--- DATA UNDER STUDY Enclosed Below ---
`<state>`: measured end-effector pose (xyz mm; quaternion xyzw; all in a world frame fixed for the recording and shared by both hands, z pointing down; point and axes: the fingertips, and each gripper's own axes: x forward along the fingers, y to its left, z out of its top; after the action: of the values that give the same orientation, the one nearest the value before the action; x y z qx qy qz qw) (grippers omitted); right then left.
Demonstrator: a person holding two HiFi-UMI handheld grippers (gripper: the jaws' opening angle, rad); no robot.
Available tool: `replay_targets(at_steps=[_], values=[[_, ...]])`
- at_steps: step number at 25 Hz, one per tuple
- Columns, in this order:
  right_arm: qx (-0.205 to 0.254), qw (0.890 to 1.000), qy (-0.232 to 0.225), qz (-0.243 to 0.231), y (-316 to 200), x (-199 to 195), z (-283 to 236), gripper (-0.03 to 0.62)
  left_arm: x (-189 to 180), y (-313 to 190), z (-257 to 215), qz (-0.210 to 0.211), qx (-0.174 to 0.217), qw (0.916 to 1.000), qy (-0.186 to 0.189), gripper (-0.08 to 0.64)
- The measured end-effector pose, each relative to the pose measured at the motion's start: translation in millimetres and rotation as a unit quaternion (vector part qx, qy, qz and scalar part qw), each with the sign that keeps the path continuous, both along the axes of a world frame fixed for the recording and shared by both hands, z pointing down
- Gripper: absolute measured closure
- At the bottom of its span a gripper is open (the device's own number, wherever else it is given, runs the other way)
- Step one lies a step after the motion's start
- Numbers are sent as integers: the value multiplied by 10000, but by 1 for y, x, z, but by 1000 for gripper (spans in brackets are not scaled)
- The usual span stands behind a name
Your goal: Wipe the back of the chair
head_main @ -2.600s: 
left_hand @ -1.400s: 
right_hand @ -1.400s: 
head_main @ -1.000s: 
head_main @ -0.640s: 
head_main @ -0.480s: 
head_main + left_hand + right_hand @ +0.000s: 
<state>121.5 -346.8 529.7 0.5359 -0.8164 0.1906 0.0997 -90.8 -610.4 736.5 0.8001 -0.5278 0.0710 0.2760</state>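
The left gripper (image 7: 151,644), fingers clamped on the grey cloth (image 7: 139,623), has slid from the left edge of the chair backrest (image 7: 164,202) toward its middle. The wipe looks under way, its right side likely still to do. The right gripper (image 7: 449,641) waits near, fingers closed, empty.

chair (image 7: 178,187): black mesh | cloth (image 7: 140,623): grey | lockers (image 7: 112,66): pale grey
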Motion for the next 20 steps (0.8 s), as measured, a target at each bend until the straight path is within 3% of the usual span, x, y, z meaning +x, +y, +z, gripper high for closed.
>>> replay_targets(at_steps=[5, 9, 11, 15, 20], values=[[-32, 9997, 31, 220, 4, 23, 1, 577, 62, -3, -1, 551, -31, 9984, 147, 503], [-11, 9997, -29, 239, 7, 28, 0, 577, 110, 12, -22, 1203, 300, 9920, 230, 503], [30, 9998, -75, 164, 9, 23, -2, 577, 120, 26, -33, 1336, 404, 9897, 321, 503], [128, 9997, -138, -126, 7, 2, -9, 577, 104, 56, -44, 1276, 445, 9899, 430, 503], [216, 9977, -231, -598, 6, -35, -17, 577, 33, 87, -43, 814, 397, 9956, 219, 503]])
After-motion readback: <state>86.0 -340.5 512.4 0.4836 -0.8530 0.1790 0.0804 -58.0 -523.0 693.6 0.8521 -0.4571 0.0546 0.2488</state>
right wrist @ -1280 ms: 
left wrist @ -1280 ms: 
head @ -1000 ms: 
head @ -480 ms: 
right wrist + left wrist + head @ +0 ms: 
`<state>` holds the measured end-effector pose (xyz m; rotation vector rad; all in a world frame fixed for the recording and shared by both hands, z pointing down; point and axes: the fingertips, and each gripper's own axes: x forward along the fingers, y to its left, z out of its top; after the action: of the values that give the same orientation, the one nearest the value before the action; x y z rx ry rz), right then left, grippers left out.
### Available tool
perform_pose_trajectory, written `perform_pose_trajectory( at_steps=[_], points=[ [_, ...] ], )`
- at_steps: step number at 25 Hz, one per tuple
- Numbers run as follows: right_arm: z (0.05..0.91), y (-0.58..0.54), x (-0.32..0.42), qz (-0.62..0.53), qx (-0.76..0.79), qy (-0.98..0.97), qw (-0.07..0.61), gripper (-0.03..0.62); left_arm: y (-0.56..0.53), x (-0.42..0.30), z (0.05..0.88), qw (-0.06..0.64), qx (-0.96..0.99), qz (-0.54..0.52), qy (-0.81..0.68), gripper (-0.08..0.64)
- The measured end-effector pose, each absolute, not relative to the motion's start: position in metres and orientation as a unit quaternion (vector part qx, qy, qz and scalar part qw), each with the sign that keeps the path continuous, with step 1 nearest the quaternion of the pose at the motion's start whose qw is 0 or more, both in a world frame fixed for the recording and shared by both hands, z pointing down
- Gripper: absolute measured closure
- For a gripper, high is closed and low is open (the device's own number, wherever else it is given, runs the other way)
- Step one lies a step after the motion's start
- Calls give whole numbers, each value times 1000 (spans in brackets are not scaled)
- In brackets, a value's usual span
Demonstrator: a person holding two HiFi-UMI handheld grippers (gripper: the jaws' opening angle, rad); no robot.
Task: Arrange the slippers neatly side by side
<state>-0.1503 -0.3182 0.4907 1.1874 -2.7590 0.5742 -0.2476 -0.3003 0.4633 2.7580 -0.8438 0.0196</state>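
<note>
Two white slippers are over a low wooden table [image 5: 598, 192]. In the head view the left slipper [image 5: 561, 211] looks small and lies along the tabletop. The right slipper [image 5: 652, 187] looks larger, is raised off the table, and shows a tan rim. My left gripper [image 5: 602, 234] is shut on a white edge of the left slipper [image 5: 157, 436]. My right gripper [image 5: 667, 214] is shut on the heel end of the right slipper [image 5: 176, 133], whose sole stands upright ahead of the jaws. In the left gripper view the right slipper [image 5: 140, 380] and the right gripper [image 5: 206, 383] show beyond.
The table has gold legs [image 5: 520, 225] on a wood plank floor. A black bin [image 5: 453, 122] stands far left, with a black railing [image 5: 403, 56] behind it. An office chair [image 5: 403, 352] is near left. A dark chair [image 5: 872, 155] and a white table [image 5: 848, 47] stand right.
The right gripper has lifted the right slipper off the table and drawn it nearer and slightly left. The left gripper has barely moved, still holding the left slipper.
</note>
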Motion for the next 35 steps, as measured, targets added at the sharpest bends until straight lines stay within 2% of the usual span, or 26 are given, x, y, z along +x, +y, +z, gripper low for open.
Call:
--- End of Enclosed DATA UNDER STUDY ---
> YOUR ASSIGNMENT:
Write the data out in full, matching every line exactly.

> EXERCISE ANSWER:
`<state>`: measured end-effector pose (xyz mm; quaternion xyzw; all in a world frame fixed for the recording and shared by both hands, z pointing down; point and axes: the fingertips, and each gripper's own axes: x forward along the fingers, y to its left, z out of its top; after the action: of the values that give the same orientation, the one nearest the value before the action; x y z qx qy qz qw) (grippers omitted); right then left.
Demonstrator: a person holding two HiFi-UMI handheld grippers (gripper: the jaws' opening angle, rad); no robot.
Available tool: `replay_targets(at_steps=[_], values=[[_, ...]])`
- at_steps: step number at 25 Hz, one per tuple
- Columns, in this order:
  right_arm: qx (-0.205 to 0.254), qw (0.890 to 1.000), qy (-0.232 to 0.225), qz (-0.243 to 0.231), y (-316 to 200), x (-199 to 195), z (-283 to 236), gripper (-0.03 to 0.62)
  left_arm: x (-189 to 180), y (-313 to 190), z (-257 to 215), qz (-0.210 to 0.211), qx (-0.174 to 0.217), qw (0.916 to 1.000), qy (-0.186 to 0.189), gripper (-0.08 to 0.64)
- The measured end-effector pose, each relative to the pose measured at the motion's start: translation in millimetres and rotation as a unit quaternion (vector part qx, qy, qz and scalar part qw), each with the sign that keeps the path continuous, both along the axes of a world frame fixed for the recording and shared by both hands, z pointing down
- Gripper: absolute measured closure
- At the bottom of its span a gripper is open (the device's own number, wherever else it is given, runs the other way)
- Step one lies a step after the motion's start
- Numbers are sent as integers: the value multiplied by 10000, but by 1 for y, x, z, but by 1000 for gripper (spans in brackets are not scaled)
- The usual span stands behind a name
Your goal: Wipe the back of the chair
head_main @ -2.600s: 
left_hand @ -1.400s: 
right_hand @ -1.400s: 
head_main @ -1.000s: 
head_main @ -0.640s: 
head_main @ -0.480s: 
head_main + left_hand + right_hand @ +0.000s: 
<state>121.5 -346.8 529.7 0.5359 -0.8164 0.1906 0.0997 -90.8 -610.4 736.5 0.8001 -0.5278 0.0710 0.2760</state>
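The left gripper (image 7: 151,644), fingers clamped on the grey cloth (image 7: 139,623), has slid from the left edge of the chair backrest (image 7: 164,202) toward its middle. The wipe looks under way, its right side likely still to do. The right gripper (image 7: 449,641) waits near, fingers closed, empty.

chair (image 7: 178,187): black mesh | cloth (image 7: 140,623): grey | lockers (image 7: 112,66): pale grey
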Motion for the next 20 steps (0.8 s), as measured, a target at each bend until the straight path is within 3% of the usual span, x, y, z meaning +x, +y, +z, gripper high for closed.
>>> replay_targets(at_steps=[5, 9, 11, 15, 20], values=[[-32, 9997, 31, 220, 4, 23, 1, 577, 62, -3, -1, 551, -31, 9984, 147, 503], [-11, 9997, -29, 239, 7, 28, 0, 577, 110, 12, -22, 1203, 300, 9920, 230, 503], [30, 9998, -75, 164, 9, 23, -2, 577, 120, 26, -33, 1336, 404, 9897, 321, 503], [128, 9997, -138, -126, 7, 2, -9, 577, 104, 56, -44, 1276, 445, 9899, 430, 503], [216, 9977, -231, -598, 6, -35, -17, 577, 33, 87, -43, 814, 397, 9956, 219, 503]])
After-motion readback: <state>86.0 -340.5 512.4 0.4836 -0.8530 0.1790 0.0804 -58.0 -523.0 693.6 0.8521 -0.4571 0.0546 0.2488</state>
right wrist @ -1280 ms: 
left wrist @ -1280 ms: 
head @ -1000 ms: 
head @ -480 ms: 
right wrist + left wrist + head @ +0 ms: 
`<state>` holds the measured end-effector pose (xyz m; rotation vector rad; all in a world frame fixed for the recording and shared by both hands, z pointing down; point and axes: the fingertips, and each gripper's own axes: x forward along the fingers, y to its left, z out of its top; after the action: of the values that give the same orientation, the one nearest the value before the action; x y z rx ry rz), right then left, grippers left out.
### Available tool
perform_pose_trajectory, written `perform_pose_trajectory( at_steps=[_], points=[ [_, ...] ], )`
- at_steps: step number at 25 Hz, one per tuple
- Numbers run as follows: right_arm: z (0.05..0.91), y (-0.58..0.54), x (-0.32..0.42), qz (-0.62..0.53), qx (-0.76..0.79), qy (-0.98..0.97), qw (-0.07..0.61), gripper (-0.03..0.62); left_arm: y (-0.56..0.53), x (-0.42..0.30), z (0.05..0.88), qw (-0.06..0.64), qx (-0.96..0.99), qz (-0.54..0.52), qy (-0.81..0.68), gripper (-0.08..0.64)
- The measured end-effector pose, each absolute, not relative to the motion's start: position in metres and orientation as a unit quaternion (vector part qx, qy, qz and scalar part qw), each with the sign that keeps the path continuous, with step 1 nearest the quaternion of the pose at the motion's start whose qw is 0 or more, both in a world frame fixed for the recording and shared by both hands, z pointing down
- Gripper: absolute measured closure
- For a gripper, high is closed and low is open (the device's own number, wherever else it is given, runs the other way)
- Step one lies a step after the motion's start
- Calls give whole numbers, each value times 1000 (spans in brackets are not scaled)
- In brackets, a value's usual span
Demonstrator: a person holding two HiFi-UMI handheld grippers (gripper: the jaws' opening angle, rad); no robot.
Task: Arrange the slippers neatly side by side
<state>-0.1503 -0.3182 0.4907 1.1874 -2.7590 0.5742 -0.2476 -0.3003 0.4633 2.7580 -0.8438 0.0196</state>
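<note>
Two white slippers are over a low wooden table [image 5: 598, 192]. In the head view the left slipper [image 5: 561, 211] looks small and lies along the tabletop. The right slipper [image 5: 652, 187] looks larger, is raised off the table, and shows a tan rim. My left gripper [image 5: 602, 234] is shut on a white edge of the left slipper [image 5: 157, 436]. My right gripper [image 5: 667, 214] is shut on the heel end of the right slipper [image 5: 176, 133], whose sole stands upright ahead of the jaws. In the left gripper view the right slipper [image 5: 140, 380] and the right gripper [image 5: 206, 383] show beyond.
The table has gold legs [image 5: 520, 225] on a wood plank floor. A black bin [image 5: 453, 122] stands far left, with a black railing [image 5: 403, 56] behind it. An office chair [image 5: 403, 352] is near left. A dark chair [image 5: 872, 155] and a white table [image 5: 848, 47] stand right.
The right gripper has lifted the right slipper off the table and drawn it nearer and slightly left. The left gripper has barely moved, still holding the left slipper.
</note>
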Motion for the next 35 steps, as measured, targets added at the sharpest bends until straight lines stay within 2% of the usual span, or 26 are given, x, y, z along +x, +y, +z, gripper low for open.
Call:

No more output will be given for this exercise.